À la suite de Voltaire, qui au XVIIIe siècle, avait affirmé : « Si Dieu n'existait pas, il faudrait l'inventer. » Bakounine retourne la citation et affirme pour sa part : « Si Dieu existait, il faudrait s'en débarrasser ».

Si la charge qu'il mène contre l'Église catholique romaine est centrale dans l'ouvrage, aucune religion n'échappe à sa critique et l'État est considéré comme l'agent, le collaborateur assidu, la main du religieux.

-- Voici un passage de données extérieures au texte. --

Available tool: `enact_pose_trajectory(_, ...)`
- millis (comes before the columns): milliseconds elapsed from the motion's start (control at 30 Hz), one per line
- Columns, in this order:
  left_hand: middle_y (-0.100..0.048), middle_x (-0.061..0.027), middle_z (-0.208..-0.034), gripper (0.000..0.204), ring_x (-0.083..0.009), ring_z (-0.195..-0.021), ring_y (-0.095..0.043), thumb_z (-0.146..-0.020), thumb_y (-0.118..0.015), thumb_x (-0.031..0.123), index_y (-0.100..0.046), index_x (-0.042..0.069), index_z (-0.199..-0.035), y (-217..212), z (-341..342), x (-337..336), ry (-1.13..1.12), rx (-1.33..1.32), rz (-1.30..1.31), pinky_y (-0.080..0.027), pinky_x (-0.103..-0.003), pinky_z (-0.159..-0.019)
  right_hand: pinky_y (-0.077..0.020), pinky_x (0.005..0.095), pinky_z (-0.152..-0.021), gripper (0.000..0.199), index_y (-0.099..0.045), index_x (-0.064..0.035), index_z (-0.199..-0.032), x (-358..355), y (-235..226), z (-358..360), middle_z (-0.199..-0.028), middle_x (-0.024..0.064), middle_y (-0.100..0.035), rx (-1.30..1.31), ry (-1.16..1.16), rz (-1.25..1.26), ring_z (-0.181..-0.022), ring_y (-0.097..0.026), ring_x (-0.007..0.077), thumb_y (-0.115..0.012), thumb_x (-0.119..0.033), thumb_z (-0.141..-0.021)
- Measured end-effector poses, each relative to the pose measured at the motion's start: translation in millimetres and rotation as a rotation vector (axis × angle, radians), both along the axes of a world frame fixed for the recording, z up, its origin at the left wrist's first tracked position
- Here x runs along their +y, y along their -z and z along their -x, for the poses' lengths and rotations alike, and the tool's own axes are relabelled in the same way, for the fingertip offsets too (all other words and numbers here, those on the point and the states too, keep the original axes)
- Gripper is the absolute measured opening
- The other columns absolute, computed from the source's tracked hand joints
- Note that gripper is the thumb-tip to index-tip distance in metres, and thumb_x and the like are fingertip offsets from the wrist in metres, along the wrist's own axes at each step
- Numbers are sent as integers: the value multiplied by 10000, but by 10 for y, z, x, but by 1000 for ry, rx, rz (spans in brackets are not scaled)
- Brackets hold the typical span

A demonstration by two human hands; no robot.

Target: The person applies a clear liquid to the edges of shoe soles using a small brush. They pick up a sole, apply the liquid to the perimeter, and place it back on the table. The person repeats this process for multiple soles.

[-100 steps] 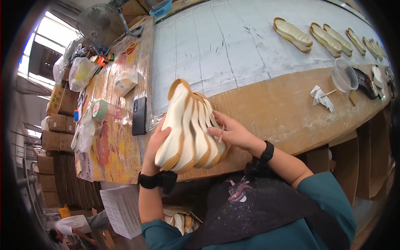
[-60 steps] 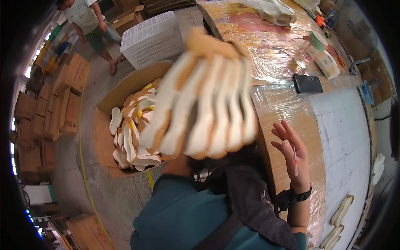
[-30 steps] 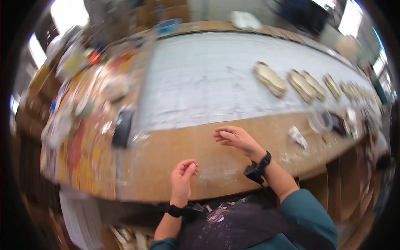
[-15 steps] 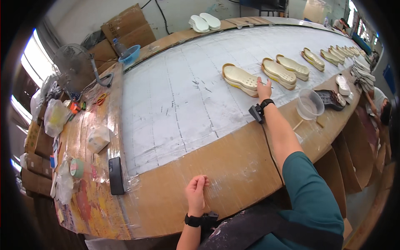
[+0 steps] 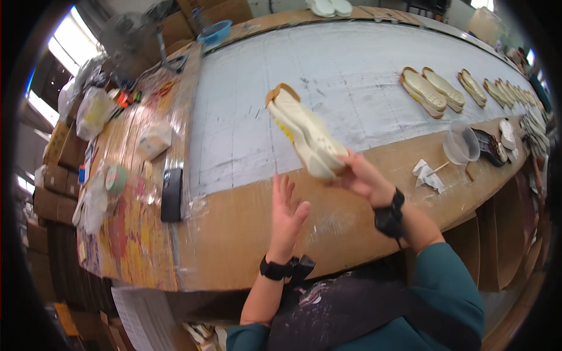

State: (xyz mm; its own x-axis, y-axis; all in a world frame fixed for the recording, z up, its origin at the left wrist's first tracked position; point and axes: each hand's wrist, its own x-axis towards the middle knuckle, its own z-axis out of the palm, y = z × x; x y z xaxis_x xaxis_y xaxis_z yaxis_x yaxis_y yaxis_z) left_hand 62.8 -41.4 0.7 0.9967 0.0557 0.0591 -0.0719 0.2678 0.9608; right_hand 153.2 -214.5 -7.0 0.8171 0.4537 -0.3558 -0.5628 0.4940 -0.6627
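My right hand (image 5: 364, 176) grips a cream shoe sole (image 5: 307, 131) by its near end, and the sole is tilted in the air above the table. Its far end has a tan rim, and yellow shows along its side. Just to the left, my left hand (image 5: 286, 205) is raised with its fingers spread and holds nothing. A small gap separates it from the sole. Farther right, more soles (image 5: 422, 92) lie in a long row on the white-covered table surface (image 5: 246, 117).
A clear plastic tub (image 5: 461, 143), a crumpled white tissue (image 5: 428, 177) and a dark shoe part (image 5: 489, 147) lie at the right edge. Along the left are a black case (image 5: 171, 195), green tape (image 5: 116, 179) and a fan (image 5: 126, 38). A blue basin (image 5: 215, 33) stands farther back.
My right hand has lifted the nearest sole off the table and brought it left and closer. My left hand has risen from the table edge, and its fingers have opened. The view has shifted.
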Motion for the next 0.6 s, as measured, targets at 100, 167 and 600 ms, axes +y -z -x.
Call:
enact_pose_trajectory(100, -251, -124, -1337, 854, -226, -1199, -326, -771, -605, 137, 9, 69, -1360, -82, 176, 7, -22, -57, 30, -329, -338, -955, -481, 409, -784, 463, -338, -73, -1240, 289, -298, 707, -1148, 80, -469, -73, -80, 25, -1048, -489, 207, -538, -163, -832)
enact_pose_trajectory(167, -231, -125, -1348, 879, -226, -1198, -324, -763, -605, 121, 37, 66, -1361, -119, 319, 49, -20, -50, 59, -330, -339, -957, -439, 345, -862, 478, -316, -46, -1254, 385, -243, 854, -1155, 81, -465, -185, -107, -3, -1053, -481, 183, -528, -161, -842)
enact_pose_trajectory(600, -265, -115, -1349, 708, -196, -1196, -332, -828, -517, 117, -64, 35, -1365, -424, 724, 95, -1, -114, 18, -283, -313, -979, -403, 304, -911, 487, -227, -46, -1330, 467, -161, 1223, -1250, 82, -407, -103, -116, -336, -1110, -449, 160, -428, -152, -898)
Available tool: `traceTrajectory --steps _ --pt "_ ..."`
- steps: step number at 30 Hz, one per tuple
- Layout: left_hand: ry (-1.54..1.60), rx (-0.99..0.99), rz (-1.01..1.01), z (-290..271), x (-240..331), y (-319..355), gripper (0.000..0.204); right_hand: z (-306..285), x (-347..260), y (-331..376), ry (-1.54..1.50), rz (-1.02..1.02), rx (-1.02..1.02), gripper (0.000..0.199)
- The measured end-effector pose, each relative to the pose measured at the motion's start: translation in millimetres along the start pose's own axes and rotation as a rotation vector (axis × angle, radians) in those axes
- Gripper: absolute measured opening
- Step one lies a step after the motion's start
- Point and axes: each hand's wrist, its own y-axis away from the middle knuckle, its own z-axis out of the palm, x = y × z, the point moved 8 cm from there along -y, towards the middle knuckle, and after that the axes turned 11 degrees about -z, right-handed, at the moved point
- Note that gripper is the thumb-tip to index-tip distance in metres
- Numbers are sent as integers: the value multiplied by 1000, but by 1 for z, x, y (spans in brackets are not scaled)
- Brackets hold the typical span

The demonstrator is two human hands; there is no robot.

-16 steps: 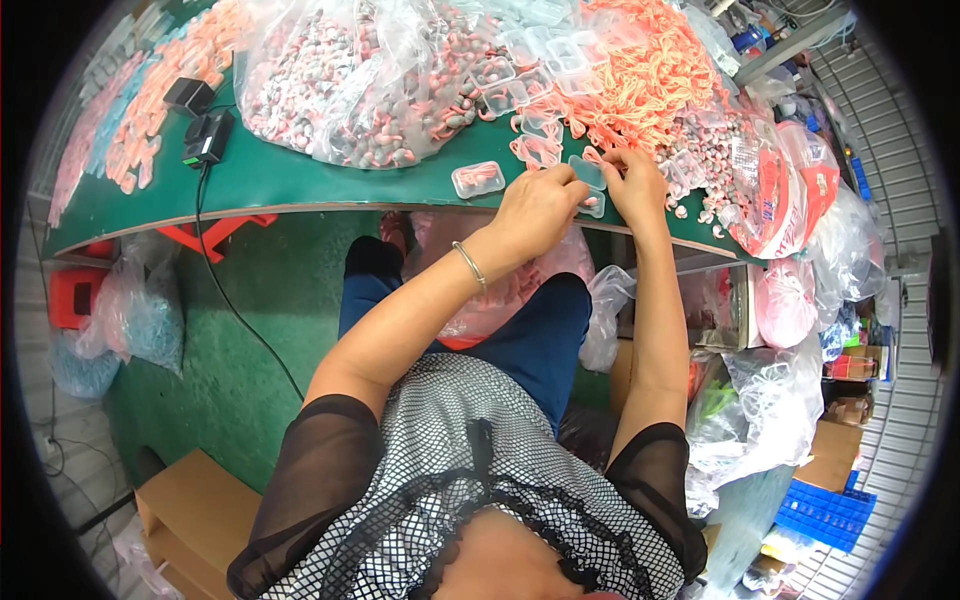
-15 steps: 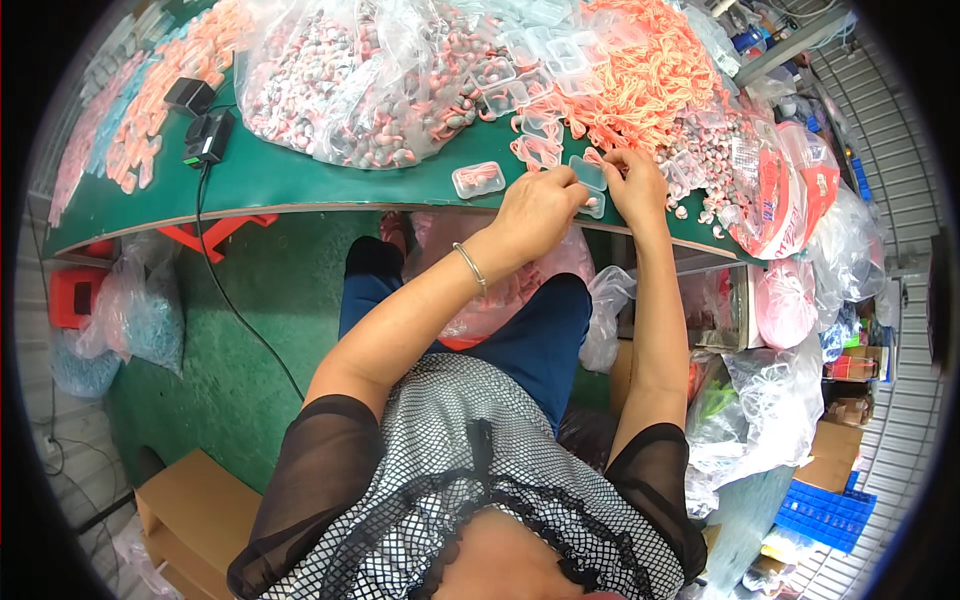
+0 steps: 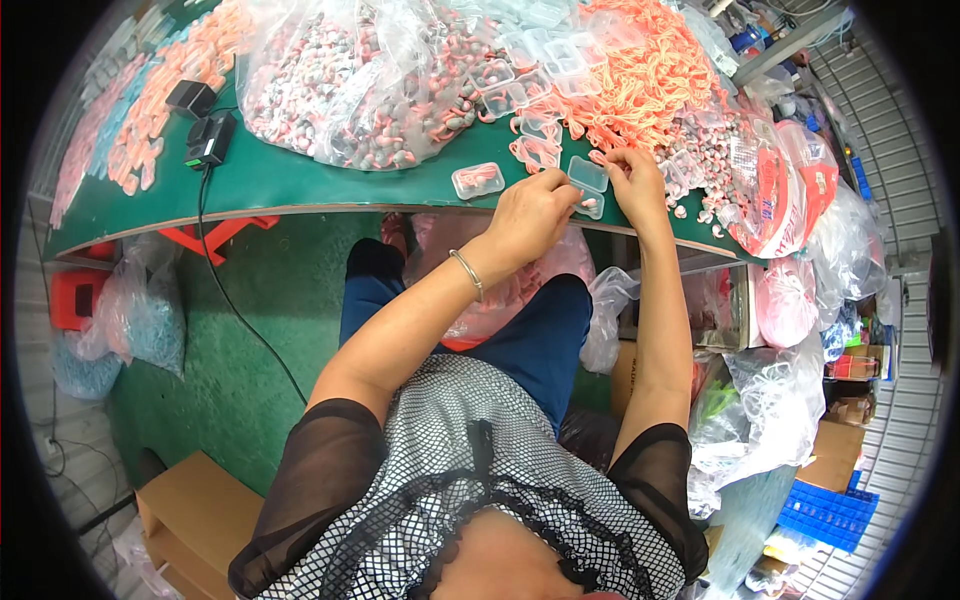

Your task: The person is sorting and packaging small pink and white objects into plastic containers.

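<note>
My left hand (image 3: 532, 212) and my right hand (image 3: 633, 181) meet over a small clear plastic case (image 3: 588, 177) at the near edge of the green table (image 3: 260, 180). Both hands pinch this case between their fingertips. A second clear case (image 3: 590, 206) lies just below it, and a closed case with pink pieces inside (image 3: 478, 180) rests to the left. A silver bracelet (image 3: 467, 274) circles my left wrist.
A big clear bag of pink and grey pieces (image 3: 370, 80) lies at the back, beside a heap of orange cords (image 3: 640, 70) and several empty clear cases (image 3: 545, 60). Two black adapters (image 3: 205, 125) with a cable sit left. Bags and boxes crowd the floor right.
Both hands stay at the same spot on the table edge; the fingers have shifted slightly around the clear case.
</note>
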Motion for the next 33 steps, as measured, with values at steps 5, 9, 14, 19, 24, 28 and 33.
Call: traceTrajectory --steps 5,9,14,19,24,28,33 --pt "-51 -27 51 4 3 0 11 -18 -19 11 -70 -29 174 8" --pt "-48 -2 55 3 0 2 11 -23 -59 21 -195 -198 133 12" --pt "19 18 22 0 1 0 21 -13 -63 26 -134 -306 1 15" --pt "-6 1 -48 4 -2 -4 26 -13 -67 28 -48 -366 -27 13" --pt "-69 -67 -56 12 -7 -4 24 -13 -57 37 -30 -334 36 14" --pt "-94 -76 -77 13 -8 -4 22 -15 -62 37 11 -371 28 17" --pt "-94 -80 -60 12 -4 -5 23 0 -23 16 77 -206 -3 20"
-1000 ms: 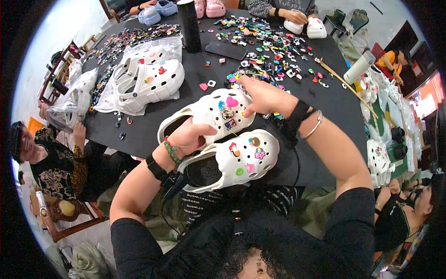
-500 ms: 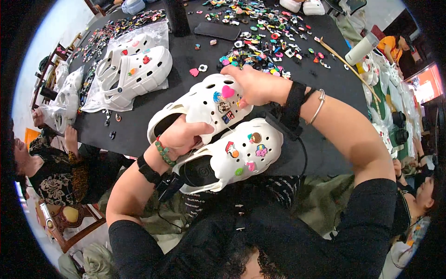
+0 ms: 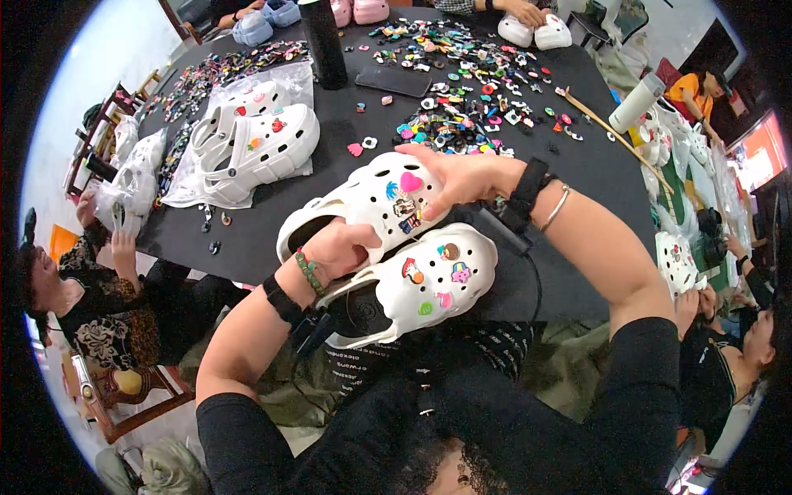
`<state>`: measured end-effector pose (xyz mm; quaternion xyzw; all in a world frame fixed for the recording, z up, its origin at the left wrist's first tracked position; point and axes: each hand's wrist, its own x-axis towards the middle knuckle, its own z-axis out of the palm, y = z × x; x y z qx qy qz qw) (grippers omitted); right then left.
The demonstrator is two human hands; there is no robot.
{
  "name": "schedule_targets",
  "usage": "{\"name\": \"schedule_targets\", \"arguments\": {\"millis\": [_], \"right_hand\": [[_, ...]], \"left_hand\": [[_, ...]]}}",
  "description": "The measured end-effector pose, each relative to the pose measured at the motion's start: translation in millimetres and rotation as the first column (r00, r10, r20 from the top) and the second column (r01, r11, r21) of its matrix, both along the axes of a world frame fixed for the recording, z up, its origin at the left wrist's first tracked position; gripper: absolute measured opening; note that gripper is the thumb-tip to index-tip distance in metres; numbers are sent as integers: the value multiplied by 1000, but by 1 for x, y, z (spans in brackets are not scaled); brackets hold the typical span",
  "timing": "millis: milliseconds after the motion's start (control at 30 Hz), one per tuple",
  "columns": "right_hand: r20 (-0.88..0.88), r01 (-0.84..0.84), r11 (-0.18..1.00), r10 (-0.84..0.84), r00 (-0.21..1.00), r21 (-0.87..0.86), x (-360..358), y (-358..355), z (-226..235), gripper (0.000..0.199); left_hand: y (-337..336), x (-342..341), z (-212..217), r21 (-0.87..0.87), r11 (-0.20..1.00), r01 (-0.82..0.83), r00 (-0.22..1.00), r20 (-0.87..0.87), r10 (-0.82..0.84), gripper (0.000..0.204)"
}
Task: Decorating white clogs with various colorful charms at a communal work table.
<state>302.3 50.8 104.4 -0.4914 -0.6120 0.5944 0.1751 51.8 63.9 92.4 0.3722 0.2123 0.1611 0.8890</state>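
Note:
In front of me is a pair of white clogs dotted with holes and colourful charms. The far clog (image 3: 382, 191) carries a pink heart, a palm tree and other charms on its upper. My right hand (image 3: 466, 177) is closed around its toe, with the thumb near the charms. On the near side of that clog, my left hand (image 3: 334, 250) grips its edge, the fingertips hidden between the two shoes. The near clog (image 3: 474, 285) lies beside it toward my body, with several charms on top and its heel strap close below my left hand.
Another white clog pair (image 3: 280, 153) rests on a clear plastic bag (image 3: 186, 191). Loose charms (image 3: 462, 115) are heaped across the black table (image 3: 577, 247). A phone (image 3: 394, 81), black bottle (image 3: 322, 49), wooden stick (image 3: 610, 128) and pale tumbler (image 3: 639, 103) stand or lie around. Co-workers sit at both sides.
The view has shifted, so the table's things sit lower in it. My right thumb now lies along the far clog's upper. Both hands keep their hold on that clog.

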Motion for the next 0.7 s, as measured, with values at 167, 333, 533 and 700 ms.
{"name": "schedule_targets", "arguments": {"millis": [167, 333, 533, 700], "right_hand": [[381, -193, 784, -59, 923, 590, 4, -24, 7, 96], [372, 52, 755, -380, 847, 653, -4, -55, 20, 54], [311, 13, 710, -325, 893, 705, -3, -60, 13, 20], [226, 148, 758, -366, 903, 636, -1, -55, 13, 18]], "left_hand": [[3, 2, 5, 20, 1000, -10, 999, 41, 9, 82], [3, 3, 4, 13, 1000, -14, 997, 78, 13, 81], [8, 1, 1, -110, 994, -19, 999, 31, 22, 79], [8, 3, 0, -90, 995, -34, 999, 35, 38, 80]]}}
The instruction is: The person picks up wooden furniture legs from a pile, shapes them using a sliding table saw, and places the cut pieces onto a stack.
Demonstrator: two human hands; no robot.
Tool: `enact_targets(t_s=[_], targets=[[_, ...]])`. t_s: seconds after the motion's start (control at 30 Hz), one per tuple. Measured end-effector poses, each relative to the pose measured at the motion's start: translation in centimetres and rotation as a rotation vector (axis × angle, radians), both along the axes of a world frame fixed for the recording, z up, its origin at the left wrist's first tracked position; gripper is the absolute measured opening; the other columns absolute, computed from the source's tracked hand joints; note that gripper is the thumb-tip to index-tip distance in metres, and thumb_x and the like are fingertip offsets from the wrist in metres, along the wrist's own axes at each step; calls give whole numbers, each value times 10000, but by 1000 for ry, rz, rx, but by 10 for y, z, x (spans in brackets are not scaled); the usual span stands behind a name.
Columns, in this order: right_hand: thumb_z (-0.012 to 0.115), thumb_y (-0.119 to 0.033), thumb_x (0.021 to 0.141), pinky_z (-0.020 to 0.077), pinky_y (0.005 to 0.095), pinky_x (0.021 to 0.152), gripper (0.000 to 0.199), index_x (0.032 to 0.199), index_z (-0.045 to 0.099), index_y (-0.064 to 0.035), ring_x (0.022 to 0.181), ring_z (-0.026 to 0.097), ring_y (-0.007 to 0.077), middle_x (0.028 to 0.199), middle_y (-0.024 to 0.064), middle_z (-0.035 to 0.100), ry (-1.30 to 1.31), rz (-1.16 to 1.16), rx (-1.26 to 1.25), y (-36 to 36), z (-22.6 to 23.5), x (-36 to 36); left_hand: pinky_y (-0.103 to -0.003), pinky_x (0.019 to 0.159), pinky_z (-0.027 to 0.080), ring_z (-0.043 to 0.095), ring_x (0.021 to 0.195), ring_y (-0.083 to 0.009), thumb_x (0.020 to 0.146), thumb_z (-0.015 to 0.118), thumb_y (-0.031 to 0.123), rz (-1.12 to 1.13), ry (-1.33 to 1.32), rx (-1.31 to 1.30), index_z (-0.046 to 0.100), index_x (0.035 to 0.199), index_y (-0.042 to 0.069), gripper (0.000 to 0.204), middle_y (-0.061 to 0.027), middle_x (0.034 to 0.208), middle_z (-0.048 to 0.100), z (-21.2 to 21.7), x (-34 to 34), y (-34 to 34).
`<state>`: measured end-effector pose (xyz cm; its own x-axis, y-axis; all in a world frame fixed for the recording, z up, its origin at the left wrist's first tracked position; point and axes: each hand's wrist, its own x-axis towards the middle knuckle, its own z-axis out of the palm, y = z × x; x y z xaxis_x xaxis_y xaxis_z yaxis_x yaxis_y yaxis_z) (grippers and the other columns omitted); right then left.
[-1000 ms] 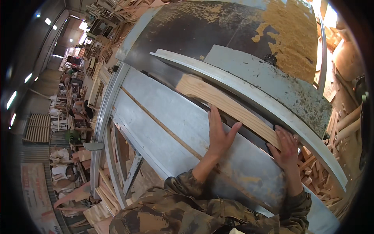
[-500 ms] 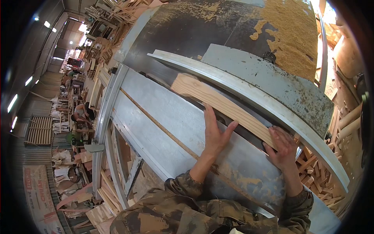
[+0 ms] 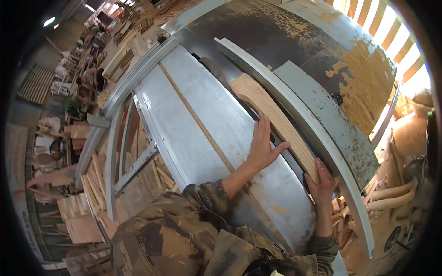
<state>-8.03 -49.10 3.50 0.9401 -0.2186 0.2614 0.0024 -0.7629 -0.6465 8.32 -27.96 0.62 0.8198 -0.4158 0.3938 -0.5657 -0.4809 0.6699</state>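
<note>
Both hands are pressing the stiff, light-looking board [image 3: 276, 124]: left hand [image 3: 262, 147] flat at its 9 o'clock edge, right hand [image 3: 322, 184] gripping its 5 o'clock end, a sound hold on the table [image 3: 198, 101]

Pale wooden board [image 3: 271, 117], grey metal table [image 3: 202, 119], camouflage sleeves [image 3: 184, 230].
</note>
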Motion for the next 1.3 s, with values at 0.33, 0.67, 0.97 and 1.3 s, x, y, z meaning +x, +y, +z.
enact_targets(t_s=[0.33, 0.67, 0.97, 1.3], targets=[[817, -99, 759, 506, 403, 1021, 604, 1324, 615, -33, 1192, 637, 343, 1276, 200, 661, 0, 11, 50, 2, -4, 8, -568, 1213, 119, 124, 1491, -515, 895, 664, 550, 1, 48, -35, 104, 1503, -182, 1104, -429, 1559, 126, 1, 4, 6], [815, -112, 766, 510, 389, 1034, 593, 1314, 611, -15, 1191, 641, 318, 1280, 180, 661, 33, -23, 43, 11, 4, 20, -561, 1205, 149, 164, 1449, -568, 882, 695, 522, -9, 111, -97, 111, 1493, -195, 1108, -443, 1551, 118, 5, 17, 8], [807, -125, 776, 523, 385, 1012, 583, 1315, 612, -14, 1174, 652, 315, 1276, 182, 663, 14, 0, 1, 13, -1, 25, -562, 1201, 153, 177, 1436, -579, 888, 678, 539, -1, 67, -68, 97, 1500, -185, 1113, -446, 1554, 97, -2, 22, 12], [799, -151, 781, 513, 375, 1007, 597, 1337, 610, -44, 1169, 654, 307, 1274, 171, 666, 25, -14, 28, 20, 5, 33, -585, 1207, 148, 136, 1471, -544, 908, 625, 577, -102, -47, 23, 108, 1493, -189, 1094, -433, 1554, 114, -3, -25, -3]])
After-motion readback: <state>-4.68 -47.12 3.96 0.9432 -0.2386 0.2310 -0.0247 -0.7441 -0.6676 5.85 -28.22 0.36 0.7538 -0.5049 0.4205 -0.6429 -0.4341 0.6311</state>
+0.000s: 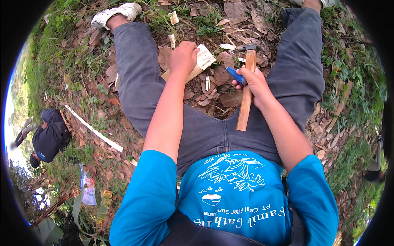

En un mot, le concept de laïcité reste un vœux pieux. Bakounine préconise donc une rupture radicale de la société avec ces deux entités. Il faut renverser l'État pour que le peuple redevienne maître son existence et qu'il cesse, une fois pour toute, d'être le troupeau que les aristocraties de tout bord se plaisent à tondre depuis que le monde porte l'humanité. Un projet qui le conduit donc au-delà de la laïcité.

Cet ouvrage polémique s'appuie avant tout sur une critique des idéalismes qui selon lui mènent nécessairement à un matérialisme brutal, il prône au contraire un matérialisme qui doit aboutir à un idéalisme raisonné. Il fait reposer ses arguments sur une analyse précise des faits historiques et notamment de la politique française de la révolution jusqu'aux années 1830. Et sur l'évolution qui permit le passage de l'Ancien au Nouveau Testament, d'un Dieu national à la naissance d'un Dieu universel, condamnant au passage des personnages tels que Rousseau ou Robespierre.

Sa volonté d'aboutir à une sortie de l'État, conçu comme moyen d'organisation social, fait de lui l'un des pères fondateurs de l'anarchisme.